Synthèse de presse

18 août 2016

11h54 | Par INSERM (Salle de presse)

PZM21 : une molécule prometteuse contre la douleur

L’AFP souligne qu’une étude à l’initiative du Dr Brian Kobilka à Stanford (Californie) et de ses collègues américains et allemands, publiée hier dans la revue Nature, met en avant une nouvelle molécule « prometteuse » pour combattre la douleur. Aussi efficace que les médicaments opiacés, la PZM21 testée sur la souris aurait une efficacité plus longue et serait quasiment dépourvue d’effets indésirables sur la respiration, expliquent les auteurs. La molécule pourrait par ailleurs générer moins d’accoutumance que la morphine et les produits apparentés. L’Agence France Presse note que la détermination de la structure en trois dimensions des récepteurs opioïdes par une équipe franco-américaine (Sébastien Granier, Montpellier Inserm/CNRS et Aashish Manglik de l’équipe du Dr Kobilka), présentée en 2012 dans la même revue, a facilité ce travail de recherche. Toutefois, la molécule doit encore faire preuve de son efficacité chez l’humain, ce qui pourrait prendre encore plusieurs années.
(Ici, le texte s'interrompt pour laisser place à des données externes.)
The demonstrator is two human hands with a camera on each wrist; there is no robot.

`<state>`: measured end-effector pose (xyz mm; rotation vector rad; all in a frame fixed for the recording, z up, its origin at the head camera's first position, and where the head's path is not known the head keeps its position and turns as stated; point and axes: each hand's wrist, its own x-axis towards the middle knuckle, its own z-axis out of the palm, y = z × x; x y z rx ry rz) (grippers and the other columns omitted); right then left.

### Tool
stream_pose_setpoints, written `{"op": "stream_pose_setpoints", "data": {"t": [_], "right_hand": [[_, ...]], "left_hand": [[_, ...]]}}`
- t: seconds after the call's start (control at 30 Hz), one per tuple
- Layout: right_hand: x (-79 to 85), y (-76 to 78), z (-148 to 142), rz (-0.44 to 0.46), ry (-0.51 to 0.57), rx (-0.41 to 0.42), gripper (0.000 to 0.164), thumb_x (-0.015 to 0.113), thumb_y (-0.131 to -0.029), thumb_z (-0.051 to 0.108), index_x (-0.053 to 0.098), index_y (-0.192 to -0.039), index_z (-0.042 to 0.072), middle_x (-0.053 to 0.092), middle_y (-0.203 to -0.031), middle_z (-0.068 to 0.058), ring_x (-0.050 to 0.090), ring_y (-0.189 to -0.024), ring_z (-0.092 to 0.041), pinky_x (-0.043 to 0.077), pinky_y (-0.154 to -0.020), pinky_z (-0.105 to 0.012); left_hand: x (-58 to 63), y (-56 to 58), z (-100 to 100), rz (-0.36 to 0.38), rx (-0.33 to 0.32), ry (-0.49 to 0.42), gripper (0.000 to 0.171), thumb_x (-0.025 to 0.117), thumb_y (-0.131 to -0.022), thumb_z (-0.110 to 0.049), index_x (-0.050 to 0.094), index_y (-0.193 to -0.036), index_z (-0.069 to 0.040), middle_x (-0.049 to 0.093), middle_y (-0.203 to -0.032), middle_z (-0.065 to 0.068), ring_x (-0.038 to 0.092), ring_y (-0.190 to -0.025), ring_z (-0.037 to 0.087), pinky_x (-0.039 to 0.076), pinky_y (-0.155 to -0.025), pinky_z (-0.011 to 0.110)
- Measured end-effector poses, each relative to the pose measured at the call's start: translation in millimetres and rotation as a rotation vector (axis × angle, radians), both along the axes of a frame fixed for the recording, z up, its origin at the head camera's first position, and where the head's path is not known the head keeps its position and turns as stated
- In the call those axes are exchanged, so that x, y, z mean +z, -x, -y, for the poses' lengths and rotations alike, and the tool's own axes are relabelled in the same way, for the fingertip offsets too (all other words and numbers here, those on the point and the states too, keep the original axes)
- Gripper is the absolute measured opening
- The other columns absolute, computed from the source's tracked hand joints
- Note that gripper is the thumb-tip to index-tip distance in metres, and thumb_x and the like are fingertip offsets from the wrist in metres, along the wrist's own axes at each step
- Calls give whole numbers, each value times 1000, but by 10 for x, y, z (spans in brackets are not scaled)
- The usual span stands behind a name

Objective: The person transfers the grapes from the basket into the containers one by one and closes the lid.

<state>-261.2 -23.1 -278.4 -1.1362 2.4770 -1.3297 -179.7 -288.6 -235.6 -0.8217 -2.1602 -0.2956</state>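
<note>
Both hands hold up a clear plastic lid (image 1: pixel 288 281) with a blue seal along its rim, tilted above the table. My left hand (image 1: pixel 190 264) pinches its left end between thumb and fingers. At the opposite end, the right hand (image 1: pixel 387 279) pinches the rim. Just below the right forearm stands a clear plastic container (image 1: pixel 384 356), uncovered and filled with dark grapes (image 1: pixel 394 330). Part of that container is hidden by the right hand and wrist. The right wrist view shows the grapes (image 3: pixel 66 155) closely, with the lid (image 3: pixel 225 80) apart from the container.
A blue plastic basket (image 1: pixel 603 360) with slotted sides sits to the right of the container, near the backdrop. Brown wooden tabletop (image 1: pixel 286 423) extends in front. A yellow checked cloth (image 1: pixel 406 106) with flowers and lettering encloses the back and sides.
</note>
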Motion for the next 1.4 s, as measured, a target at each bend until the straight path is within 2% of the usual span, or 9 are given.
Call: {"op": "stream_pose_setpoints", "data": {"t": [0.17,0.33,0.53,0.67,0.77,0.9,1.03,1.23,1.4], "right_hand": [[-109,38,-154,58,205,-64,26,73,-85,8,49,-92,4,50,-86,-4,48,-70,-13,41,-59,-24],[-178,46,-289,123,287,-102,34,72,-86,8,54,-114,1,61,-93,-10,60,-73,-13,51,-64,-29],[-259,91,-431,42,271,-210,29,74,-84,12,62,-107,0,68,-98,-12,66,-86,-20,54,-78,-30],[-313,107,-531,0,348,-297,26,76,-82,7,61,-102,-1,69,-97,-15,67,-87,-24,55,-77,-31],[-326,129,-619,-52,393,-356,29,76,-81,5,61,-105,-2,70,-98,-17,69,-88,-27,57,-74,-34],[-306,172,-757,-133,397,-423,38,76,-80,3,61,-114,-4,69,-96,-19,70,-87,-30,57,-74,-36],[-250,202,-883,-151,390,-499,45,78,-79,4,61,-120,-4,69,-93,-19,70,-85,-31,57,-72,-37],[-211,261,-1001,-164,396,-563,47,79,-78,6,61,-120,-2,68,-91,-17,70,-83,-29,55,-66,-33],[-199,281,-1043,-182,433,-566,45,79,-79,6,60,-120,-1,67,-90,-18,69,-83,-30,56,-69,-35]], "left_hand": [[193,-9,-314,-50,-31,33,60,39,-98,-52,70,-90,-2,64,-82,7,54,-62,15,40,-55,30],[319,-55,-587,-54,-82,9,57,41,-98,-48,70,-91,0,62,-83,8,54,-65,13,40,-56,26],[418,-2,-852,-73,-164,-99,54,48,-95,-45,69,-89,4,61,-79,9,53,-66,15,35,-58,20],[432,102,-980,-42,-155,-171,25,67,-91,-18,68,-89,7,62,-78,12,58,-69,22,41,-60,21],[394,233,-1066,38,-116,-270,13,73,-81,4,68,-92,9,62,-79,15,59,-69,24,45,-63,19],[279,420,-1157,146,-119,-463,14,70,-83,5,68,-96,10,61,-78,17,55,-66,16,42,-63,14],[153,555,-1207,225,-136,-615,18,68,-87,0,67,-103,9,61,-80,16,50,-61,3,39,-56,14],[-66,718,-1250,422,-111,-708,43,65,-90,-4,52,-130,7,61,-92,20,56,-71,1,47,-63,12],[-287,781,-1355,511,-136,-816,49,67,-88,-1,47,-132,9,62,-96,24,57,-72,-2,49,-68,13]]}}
AFP via Sciencesetavenir.fr, 17/08

Les méfaits de néonicotinoïdes sur les abeilles

Alors que le gouvernement français a adopté durant l’été la loi sur la biodiversité qui imposera l’interdiction des néonicotinoïdes à partir de 2018, Le Figaro précise qu’une étude anglaise publiée cette semaine dans la revue Nature Communications, portant sur la période 1994-2011, montre une baisse des populations d’abeilles sauvage après l’introduction de ces pesticides. Ben Woodcock, l’un des auteurs de l’étude, chercheur au centre d’écologie et d’hydrologie du Natural Environment Research Council britannique, souligne : « Nous constatons que le déclin de populations a été trois fois plus rapide pour les espèces qui se nourrissent de pollen et de nectar de colza comme les bourdons terrestres par exemple, par rapport à celles qui préfèrent d’autres fleurs ».

Le Figaro, 18/08

En Bref

Le Parisien s’interroge : faut-il réglementer les « médicaments-bonbons » ? Un nombre croissant de médicaments (antidouleur, antifièvre, antidiarrhée, antitoux…), le plus souvent en vente libre, sont dotés de saveur supposées agréables (fraise pour les enfants, cappuccino pour les adultes…). Si le procédé est connu (aromatiser un traitement pour le rendre plus tolérable), il inquiète la députée Michelle Delaunay et des pharmaciens. Ces derniers invoquent la banalisation des médicaments, des mésusages, une surconsommation, voire des accidents, si le médicament est réellement assimilé à un bonbon.

Le Parisien, 18/08

Initialement destinés aux patients souffrant de douleurs sévères, l’explosion de la consommation d’antidouleurs opiacés inquiète les autorités américaines, soulignent Les Echos. Outre-Atlantique cette surconsommation, qui est responsable de nombreux décès, est devenue un problème de santé publique. Toutefois l’encadrement de la prescription de cette catégorie de médicament en 2014 et la publication de recommandations en mars dernier semblent contribuer à une prise de conscience de la part des médecins. Plusieurs études montrent que les ventes amorcent un recul.